• TASK OBJECTIVE: Once you find the line with "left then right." in the data that follows, repeat it and every line after it exactly, through the line with "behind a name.".
━━ EXTRACTED ENTRIES ━━
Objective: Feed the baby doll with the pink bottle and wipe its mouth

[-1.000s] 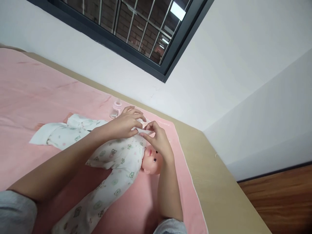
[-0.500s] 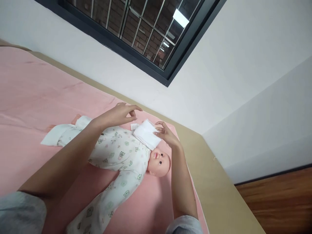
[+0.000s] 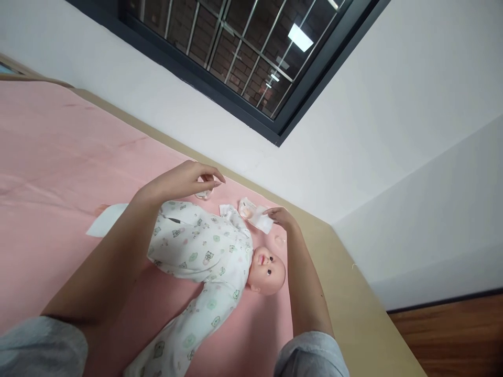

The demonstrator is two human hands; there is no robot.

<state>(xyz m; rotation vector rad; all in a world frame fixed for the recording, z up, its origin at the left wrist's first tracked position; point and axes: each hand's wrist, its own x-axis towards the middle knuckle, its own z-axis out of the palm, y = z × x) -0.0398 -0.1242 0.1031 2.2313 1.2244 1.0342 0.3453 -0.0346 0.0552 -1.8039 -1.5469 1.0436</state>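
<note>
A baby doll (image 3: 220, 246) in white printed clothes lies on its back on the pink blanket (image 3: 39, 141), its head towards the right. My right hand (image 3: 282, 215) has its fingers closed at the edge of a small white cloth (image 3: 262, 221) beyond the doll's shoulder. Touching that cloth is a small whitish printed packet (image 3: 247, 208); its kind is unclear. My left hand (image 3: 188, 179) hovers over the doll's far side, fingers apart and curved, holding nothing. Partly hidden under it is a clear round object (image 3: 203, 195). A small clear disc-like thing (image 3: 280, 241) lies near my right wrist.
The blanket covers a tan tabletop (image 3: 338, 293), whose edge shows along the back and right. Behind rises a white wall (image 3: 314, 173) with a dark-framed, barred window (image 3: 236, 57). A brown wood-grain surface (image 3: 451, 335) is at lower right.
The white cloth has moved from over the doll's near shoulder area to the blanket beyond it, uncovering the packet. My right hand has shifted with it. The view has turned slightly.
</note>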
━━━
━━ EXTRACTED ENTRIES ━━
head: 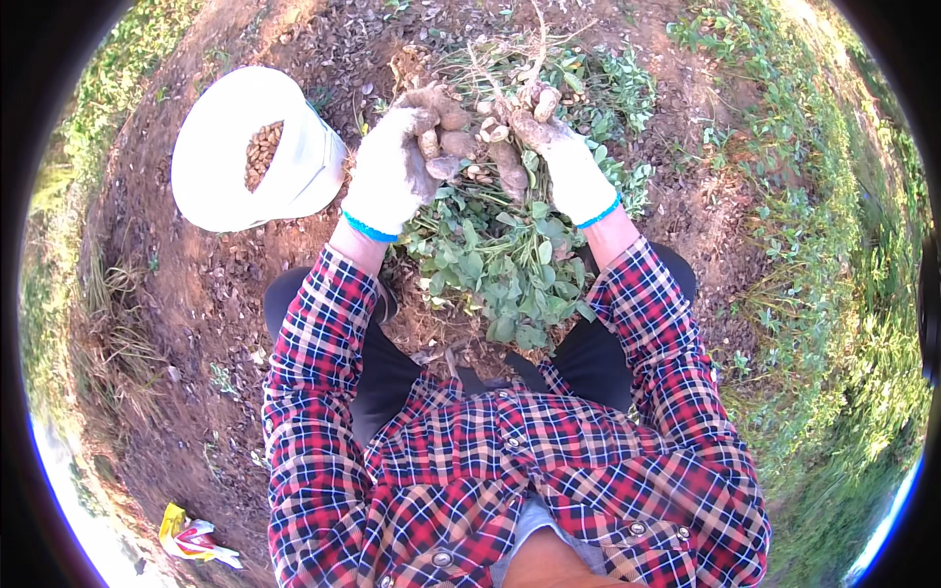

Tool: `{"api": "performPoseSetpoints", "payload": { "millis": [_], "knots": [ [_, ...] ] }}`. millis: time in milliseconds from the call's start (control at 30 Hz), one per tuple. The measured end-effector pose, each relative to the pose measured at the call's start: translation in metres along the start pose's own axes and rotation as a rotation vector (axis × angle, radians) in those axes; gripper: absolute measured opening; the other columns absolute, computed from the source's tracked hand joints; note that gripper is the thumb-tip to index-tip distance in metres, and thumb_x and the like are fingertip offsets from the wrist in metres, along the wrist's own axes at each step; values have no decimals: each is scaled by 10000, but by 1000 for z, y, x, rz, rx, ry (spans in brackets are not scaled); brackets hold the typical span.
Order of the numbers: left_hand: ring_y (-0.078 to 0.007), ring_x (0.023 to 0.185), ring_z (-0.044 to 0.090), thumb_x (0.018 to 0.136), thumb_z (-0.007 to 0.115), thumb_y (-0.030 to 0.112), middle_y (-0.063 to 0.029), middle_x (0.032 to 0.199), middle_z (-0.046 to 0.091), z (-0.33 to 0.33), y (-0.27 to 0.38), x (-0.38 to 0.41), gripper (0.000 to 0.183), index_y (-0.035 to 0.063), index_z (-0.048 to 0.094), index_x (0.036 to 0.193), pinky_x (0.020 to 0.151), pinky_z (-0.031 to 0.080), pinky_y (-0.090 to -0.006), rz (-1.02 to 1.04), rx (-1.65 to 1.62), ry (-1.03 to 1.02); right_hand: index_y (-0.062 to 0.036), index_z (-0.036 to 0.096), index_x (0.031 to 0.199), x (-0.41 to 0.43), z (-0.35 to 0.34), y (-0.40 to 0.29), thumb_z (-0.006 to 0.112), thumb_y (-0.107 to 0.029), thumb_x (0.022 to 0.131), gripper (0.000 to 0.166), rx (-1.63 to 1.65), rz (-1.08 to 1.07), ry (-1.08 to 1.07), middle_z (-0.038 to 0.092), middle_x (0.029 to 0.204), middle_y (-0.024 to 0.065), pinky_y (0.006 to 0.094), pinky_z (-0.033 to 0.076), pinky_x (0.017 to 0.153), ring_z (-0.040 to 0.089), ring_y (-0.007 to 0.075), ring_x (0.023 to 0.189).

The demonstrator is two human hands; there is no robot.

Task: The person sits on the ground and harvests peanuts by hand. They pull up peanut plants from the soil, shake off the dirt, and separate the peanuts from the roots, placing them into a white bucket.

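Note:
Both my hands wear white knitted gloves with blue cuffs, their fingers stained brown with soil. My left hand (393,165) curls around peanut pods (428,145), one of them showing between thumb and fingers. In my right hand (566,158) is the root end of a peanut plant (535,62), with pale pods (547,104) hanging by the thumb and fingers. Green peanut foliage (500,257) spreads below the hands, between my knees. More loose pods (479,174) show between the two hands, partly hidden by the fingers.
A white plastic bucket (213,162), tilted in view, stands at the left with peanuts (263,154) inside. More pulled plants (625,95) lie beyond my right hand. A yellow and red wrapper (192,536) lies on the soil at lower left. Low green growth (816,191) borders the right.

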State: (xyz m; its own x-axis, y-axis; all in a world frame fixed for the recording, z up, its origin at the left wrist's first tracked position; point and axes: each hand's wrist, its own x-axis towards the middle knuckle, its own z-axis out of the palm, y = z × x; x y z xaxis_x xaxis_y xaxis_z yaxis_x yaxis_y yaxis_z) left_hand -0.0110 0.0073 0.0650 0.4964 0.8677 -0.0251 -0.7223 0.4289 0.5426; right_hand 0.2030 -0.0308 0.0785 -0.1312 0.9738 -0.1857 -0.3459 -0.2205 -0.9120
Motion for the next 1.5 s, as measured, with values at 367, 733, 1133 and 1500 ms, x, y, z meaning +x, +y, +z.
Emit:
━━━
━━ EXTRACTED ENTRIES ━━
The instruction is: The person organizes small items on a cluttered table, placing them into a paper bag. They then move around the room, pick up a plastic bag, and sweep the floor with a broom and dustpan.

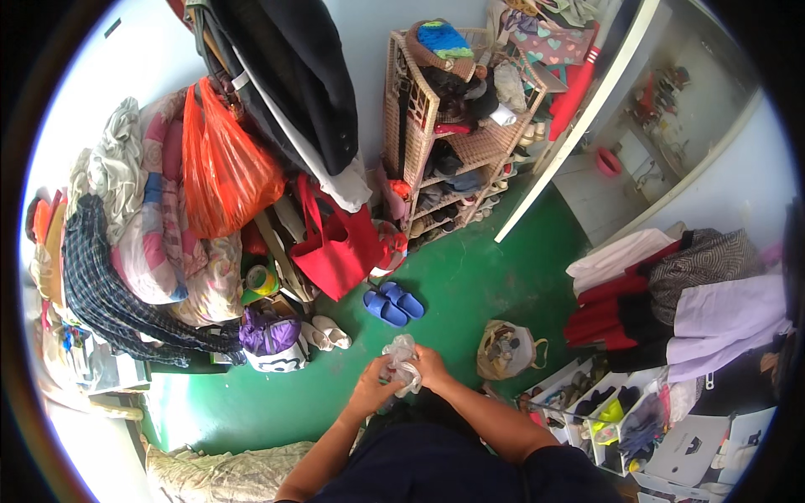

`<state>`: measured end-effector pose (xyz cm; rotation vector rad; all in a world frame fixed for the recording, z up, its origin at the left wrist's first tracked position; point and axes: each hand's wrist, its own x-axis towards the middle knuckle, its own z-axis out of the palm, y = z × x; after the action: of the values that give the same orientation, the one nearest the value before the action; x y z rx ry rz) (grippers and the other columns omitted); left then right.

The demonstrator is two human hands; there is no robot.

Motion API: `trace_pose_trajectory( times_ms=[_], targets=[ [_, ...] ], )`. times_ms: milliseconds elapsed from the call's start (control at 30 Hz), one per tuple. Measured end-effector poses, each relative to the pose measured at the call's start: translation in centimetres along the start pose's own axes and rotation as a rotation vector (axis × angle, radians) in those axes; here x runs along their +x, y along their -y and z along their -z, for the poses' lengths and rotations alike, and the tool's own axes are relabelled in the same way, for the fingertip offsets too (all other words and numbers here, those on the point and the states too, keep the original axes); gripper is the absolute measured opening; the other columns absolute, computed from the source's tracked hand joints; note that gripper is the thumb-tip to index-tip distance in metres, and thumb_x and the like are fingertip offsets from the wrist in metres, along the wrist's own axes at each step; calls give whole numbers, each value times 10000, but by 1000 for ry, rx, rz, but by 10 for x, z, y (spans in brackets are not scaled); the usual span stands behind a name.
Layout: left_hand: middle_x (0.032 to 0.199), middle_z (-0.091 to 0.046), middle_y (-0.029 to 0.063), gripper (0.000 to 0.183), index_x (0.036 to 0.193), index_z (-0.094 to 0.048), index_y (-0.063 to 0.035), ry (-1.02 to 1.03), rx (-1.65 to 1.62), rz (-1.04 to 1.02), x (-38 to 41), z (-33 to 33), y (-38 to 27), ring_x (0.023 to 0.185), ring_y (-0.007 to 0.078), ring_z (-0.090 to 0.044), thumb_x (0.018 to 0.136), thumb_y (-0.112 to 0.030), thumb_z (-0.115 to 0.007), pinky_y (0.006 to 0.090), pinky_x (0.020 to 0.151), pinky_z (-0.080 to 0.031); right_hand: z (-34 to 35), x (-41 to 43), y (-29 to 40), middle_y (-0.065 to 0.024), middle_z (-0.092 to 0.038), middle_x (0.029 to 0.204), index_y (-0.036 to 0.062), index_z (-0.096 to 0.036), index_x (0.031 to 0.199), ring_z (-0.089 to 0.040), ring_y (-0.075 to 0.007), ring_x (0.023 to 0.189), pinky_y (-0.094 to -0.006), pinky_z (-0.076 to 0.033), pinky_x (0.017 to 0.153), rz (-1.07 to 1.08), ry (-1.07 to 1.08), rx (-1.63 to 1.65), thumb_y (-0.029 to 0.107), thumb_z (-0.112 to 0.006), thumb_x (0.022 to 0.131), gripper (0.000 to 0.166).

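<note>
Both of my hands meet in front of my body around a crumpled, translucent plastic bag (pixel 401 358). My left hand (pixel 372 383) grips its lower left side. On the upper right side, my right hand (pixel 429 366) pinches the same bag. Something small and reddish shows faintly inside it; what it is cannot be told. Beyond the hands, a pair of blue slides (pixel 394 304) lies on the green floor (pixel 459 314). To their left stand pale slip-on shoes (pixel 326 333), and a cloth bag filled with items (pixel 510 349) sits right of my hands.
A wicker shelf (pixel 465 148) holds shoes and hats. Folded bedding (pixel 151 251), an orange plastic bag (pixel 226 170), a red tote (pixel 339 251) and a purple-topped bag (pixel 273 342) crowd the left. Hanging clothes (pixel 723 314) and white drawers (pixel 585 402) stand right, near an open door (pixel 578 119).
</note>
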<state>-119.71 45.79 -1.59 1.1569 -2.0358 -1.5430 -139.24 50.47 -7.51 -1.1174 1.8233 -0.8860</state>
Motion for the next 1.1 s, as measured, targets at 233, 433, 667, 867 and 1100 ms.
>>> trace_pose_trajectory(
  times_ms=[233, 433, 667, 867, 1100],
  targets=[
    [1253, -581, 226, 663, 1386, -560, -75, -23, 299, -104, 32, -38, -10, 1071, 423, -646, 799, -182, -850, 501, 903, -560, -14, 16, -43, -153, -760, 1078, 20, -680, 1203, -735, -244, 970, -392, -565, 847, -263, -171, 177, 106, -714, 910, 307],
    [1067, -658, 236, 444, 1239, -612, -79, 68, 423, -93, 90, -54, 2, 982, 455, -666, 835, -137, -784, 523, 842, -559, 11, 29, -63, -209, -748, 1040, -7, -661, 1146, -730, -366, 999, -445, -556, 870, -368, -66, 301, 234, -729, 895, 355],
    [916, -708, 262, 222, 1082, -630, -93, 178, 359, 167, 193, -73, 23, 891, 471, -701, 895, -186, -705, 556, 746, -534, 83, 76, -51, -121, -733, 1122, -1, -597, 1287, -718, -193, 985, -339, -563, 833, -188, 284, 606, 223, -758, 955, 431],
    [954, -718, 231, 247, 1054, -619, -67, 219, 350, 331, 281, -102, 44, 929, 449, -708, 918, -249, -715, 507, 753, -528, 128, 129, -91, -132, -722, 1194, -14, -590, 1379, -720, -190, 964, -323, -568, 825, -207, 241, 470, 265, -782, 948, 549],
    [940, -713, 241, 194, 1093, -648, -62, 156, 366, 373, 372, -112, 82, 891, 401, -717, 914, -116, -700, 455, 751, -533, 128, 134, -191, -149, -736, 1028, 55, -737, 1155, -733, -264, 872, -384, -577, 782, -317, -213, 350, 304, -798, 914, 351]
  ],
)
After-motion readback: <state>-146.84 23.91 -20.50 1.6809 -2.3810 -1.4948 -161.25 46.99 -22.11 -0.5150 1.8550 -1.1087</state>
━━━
• ANSWER SECTION:
`<state>`: measured end-effector pose (xyz cm; rotation vector rad; all in a world frame fixed for the recording, z up, its origin at the left wrist's first tracked position; point and axes: each hand's wrist, its own x-axis towards the middle knuckle, its own z-axis out of the palm, y = z × x; after the action: of the values that give the same orientation, the one nearest the value before the action; x y z rx ry rz) (grippers and the other columns omitted); left then right.

The demonstrator is two human hands; there is no robot.

Motion API: `trace_pose_trajectory( times_ms=[_], targets=[ [_, ...] ], )`. times_ms: milliseconds elapsed from the call's start (control at 30 Hz), one per tuple. Measured end-effector poses, each relative to the pose measured at the call's start: translation in centimetres along the start pose's own axes and rotation as a rotation vector (axis × angle, radians) in those axes; here x runs along their +x, y along their -y and z along their -z, for the poses' lengths and rotations alike, and the tool's own axes are relabelled in the same way, for the fingertip offsets too (all other words and numbers here, those on the point and the states too, keep the original axes); gripper is the absolute measured opening; the other columns absolute, computed from the source's tracked hand joints; note that gripper is the thumb-tip to index-tip distance in metres, and thumb_x and the like are fingertip offsets from the wrist in metres, along the wrist's own axes at each step; calls give whole numbers, each value times 10000, but by 1000 for ry, rx, rz, but by 10 for x, z, y (spans in brackets are not scaled); the usual span stands behind a name.

That concludes the answer to this exercise.